Max pulled slack in the shoulder strap of his seatbelt, and with my erect dong stretching out at an odd angle to the right, he leaned over a bit, took my knob along with the first couple of inches into his mouth, and blew me right there. I had never had a blowjob while driving. It felt like a dangerous and incredibly stupid thing to do, but that only made it more exciting. Precum ran from me like a garden hose whose tap had a broken stopcock, and I could feel Max drinking it down. Taking directions from my phone’s navigation, I struggled to maintain my ability to concentrate on the road with the insane amount of pleasure Max gave me.
While on Main Street, the afternoon traffic, coupled with a nasty accident ahead of us, caused us to sit idle in the middle of three narrow lanes surrounded by four delivery vans. Max noticed this and hit the button to put the top down.
“What are you doing?”
“Relax and enjoy.” He shoved my cock into his mouth again as the roof unlatched and began to fold itself into our trunk.
Once we were exposed to our vehicular neighbors, I looked around to see if they could see us. They could, and I saw a couple of thumbs-up. I laid my head against the headrest while Max mouthed my knob and jacked me but knowing that people watched us turned me on so much that it made me realize that I was growing into an exhibitionist. I propped my arm on the back of the passenger’s seat and let him have his way with my stiff meat.

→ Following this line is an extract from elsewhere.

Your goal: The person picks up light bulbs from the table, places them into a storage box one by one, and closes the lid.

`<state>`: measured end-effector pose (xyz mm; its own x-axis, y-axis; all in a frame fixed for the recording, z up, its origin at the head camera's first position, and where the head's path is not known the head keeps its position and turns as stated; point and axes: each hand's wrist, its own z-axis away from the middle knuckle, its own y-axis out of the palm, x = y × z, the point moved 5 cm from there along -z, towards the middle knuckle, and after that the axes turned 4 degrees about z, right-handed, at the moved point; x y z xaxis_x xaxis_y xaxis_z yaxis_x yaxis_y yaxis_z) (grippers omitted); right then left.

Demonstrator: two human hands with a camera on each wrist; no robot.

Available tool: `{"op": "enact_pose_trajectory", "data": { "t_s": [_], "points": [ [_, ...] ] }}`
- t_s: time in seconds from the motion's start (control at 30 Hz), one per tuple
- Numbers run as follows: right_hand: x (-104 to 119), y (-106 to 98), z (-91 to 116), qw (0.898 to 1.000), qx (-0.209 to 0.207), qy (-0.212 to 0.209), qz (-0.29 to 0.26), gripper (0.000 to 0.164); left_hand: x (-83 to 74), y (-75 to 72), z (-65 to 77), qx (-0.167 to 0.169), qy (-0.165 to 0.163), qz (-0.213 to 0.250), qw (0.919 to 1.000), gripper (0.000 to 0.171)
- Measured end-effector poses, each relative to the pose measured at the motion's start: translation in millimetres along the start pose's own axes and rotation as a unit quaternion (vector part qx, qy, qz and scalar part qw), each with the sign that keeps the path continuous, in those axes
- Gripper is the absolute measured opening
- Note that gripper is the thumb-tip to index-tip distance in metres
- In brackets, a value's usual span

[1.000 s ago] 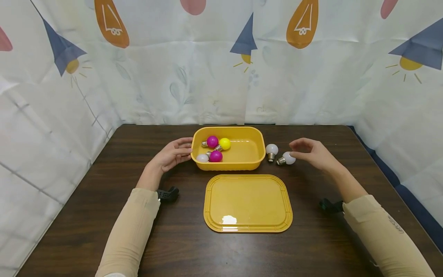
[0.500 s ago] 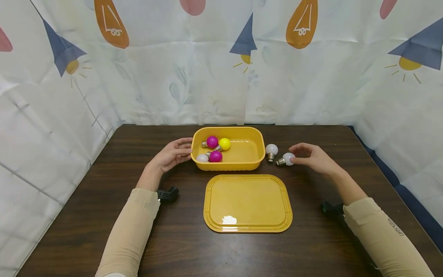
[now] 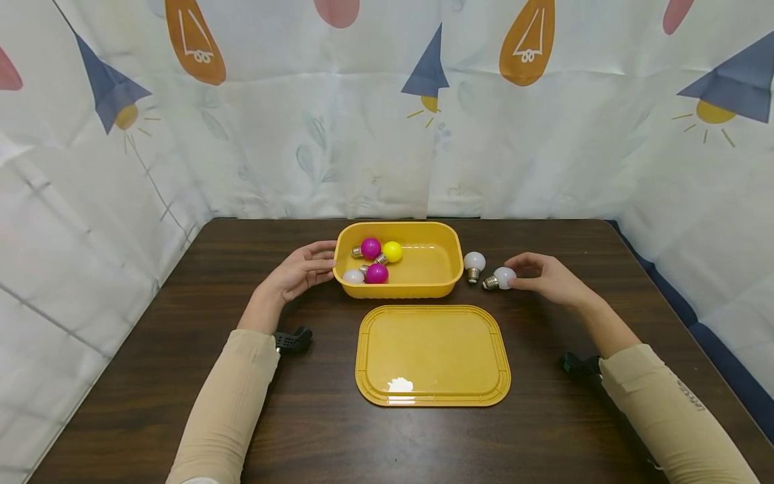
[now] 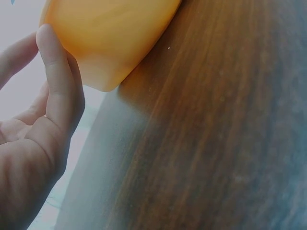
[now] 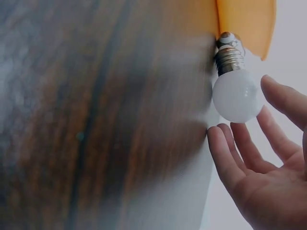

While blowing me, Max always moaned his pleasure and made a lot of sexy cum-pig sounds. It horned me up hearing that continuous flood of the wettest slurping and sucking, guzzling and gulping noises for ten minutes, twenty minutes, even thirty or forty minutes that Max could provide without rest. He was like a milking machine intent on having that load, and I could feel the mercury rising as his efforts made me so hot that I began to sweat. When the involuntary undulating of my head began with every electric surge coursing through me, I knew he had me close. I lingered in that ecstasy for a minute, a pleasure so sweet it reached my toes and fingertips. As the dam burst, I grabbed the headrest of my seat while Max went into overdrive, chugging the torrent of cum from me like a beer bong, every bit down his throat, never a drop wasted. My body jerked as he kept at it, cleaning me up, milking my cock of anything left inside the shaft.
The gray-headed driver to our right had his window down, filming the whole thing on his cell phone, while the younger-looking passenger to our left had a squirt of cum running down the interior of his window. I kissed Max, and he thanked me for feeding him. He flipped the visor down and checked his face in the mirror. With spit in his beard, he cleaned himself with one of the wipes from the glove compartment intended for just such occasions. I hadn’t gone flaccid enough to pack my appendage away before the traffic began moving again, so I left it out.
The sisters had located The Saint Marianne Cope Outreach Center of Franklin in an old long-abandoned brick building that previously housed the business offices of some evangelical church. The city had converted its equally abandoned sanctuary next door into an annex to the main library downtown. The parking lot of the library had far too many spaces for its current usage, so the city had turned three-quarters of it into public parking, and we parked there. After packing away my dick, we left the roadster for the center.
The sisters had cleaned up the building well and had the brick repointed. Someone had cleverly placed the original name of the building into the design of the brickwork; it read Clancy’s Gym and the date 1949. We arrived in time; the center would close in twenty minutes. We entered, and a sister we hadn’t met before greeted us.
She smiled. “Hello, I’m Sister Catherine; how may I help you?”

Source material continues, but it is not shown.